On the eve of the battle
While the Polish army got stuck at Smolensk, the Russian army under Skopin-Shuisky’s command achieved impressive success, defeating the Poles and Tushins in several decisive battles. 12 March 1610 of the year Skopin-Shuisky entered Moscow, met as a national hero. Part of the Tushino went to the False Dmitry in a new camp in Kaluga. The other part of the Tushins and Poles gathered near Volokolamsk, where they finally quarreled and fought, hetman Rozhinsky fell ill and died (he might have been beaten to death). And this camp also split. Some of them left unconditionally to serve the Polish king — chieftain Zarutsky with several thousand Cossacks, part of the Poles. Getman Sapieha chose an alliance with a False Dmitry. A part of the Polish forces led by Zborowski continued to bargain with the king because of salary, demanding 100 thousand zlotys.

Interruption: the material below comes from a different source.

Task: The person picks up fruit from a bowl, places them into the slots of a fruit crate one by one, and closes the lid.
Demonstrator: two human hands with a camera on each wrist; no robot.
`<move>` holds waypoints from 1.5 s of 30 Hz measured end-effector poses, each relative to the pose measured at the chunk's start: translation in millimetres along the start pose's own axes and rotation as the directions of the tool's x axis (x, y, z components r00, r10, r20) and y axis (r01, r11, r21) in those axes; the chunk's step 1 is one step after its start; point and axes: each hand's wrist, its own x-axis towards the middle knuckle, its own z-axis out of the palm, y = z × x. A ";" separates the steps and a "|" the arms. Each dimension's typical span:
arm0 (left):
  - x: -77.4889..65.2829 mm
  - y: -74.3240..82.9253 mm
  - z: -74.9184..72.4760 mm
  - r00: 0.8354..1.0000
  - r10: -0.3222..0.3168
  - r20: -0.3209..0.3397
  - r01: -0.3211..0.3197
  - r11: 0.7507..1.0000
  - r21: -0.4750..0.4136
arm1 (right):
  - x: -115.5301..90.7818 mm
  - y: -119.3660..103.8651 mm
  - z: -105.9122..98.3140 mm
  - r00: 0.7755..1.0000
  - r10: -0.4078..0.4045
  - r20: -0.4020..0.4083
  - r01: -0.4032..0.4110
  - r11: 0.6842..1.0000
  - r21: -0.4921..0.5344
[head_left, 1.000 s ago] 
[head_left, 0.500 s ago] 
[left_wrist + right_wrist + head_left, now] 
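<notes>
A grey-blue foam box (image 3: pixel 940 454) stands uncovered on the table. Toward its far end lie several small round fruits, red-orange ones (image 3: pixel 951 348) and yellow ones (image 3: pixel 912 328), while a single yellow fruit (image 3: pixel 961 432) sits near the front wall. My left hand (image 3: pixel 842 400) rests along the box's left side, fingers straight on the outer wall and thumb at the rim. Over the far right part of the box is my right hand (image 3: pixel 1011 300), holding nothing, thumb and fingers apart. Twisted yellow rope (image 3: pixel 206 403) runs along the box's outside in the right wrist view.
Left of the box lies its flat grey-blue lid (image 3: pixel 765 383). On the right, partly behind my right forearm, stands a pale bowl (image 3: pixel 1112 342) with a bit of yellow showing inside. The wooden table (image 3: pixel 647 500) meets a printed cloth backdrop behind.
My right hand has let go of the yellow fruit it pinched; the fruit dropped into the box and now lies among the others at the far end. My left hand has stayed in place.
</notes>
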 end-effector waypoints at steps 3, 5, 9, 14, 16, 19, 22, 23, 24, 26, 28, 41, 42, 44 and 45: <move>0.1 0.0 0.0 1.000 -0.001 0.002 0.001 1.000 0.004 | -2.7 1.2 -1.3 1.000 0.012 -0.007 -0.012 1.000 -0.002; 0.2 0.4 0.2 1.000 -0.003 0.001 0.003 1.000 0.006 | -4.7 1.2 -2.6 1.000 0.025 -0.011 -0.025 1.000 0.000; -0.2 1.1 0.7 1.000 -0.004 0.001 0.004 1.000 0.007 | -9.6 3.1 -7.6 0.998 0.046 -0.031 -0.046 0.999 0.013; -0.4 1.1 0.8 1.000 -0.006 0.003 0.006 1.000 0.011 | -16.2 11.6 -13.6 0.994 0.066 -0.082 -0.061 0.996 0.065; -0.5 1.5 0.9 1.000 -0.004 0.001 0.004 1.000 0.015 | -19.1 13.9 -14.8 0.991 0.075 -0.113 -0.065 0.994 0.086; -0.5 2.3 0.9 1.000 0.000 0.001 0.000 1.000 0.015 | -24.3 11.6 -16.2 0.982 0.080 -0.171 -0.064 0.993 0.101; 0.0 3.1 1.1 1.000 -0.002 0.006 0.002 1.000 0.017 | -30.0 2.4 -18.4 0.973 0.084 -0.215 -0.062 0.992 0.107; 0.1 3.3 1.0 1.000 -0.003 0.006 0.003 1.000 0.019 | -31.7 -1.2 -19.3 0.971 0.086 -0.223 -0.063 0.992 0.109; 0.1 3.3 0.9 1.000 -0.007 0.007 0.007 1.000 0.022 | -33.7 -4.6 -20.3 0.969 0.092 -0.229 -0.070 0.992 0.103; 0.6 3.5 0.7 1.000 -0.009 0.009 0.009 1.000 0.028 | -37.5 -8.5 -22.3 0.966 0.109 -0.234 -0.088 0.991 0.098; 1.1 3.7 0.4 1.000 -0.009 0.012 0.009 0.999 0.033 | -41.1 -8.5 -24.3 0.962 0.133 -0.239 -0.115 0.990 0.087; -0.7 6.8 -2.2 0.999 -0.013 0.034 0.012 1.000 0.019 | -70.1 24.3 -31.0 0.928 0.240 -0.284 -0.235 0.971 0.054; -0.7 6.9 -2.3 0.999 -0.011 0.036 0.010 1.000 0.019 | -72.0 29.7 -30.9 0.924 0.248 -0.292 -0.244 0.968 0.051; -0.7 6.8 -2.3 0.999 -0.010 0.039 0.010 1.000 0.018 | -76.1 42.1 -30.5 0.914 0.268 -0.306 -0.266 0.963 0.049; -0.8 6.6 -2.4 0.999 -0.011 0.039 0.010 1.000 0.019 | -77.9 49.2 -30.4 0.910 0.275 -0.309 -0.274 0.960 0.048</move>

The Poles and the Cossacks captured the cities of the Seversk land, which had previously supported False Dmitry II. The population of Starodub and Pochep was completely slaughtered during the battle. Kiev sub-class Ermine captured Chernihiv, completely plundered. Polish Bishop Sigismund expressed displeasure, because these cities and their population had to move to the Commonwealth. Therefore, Novgorod-Seversky was treated more gently, the townspeople capitulated under the terms of the “Smolensk articles” about Vladislav’s vocation. Gonsevsky starved out White.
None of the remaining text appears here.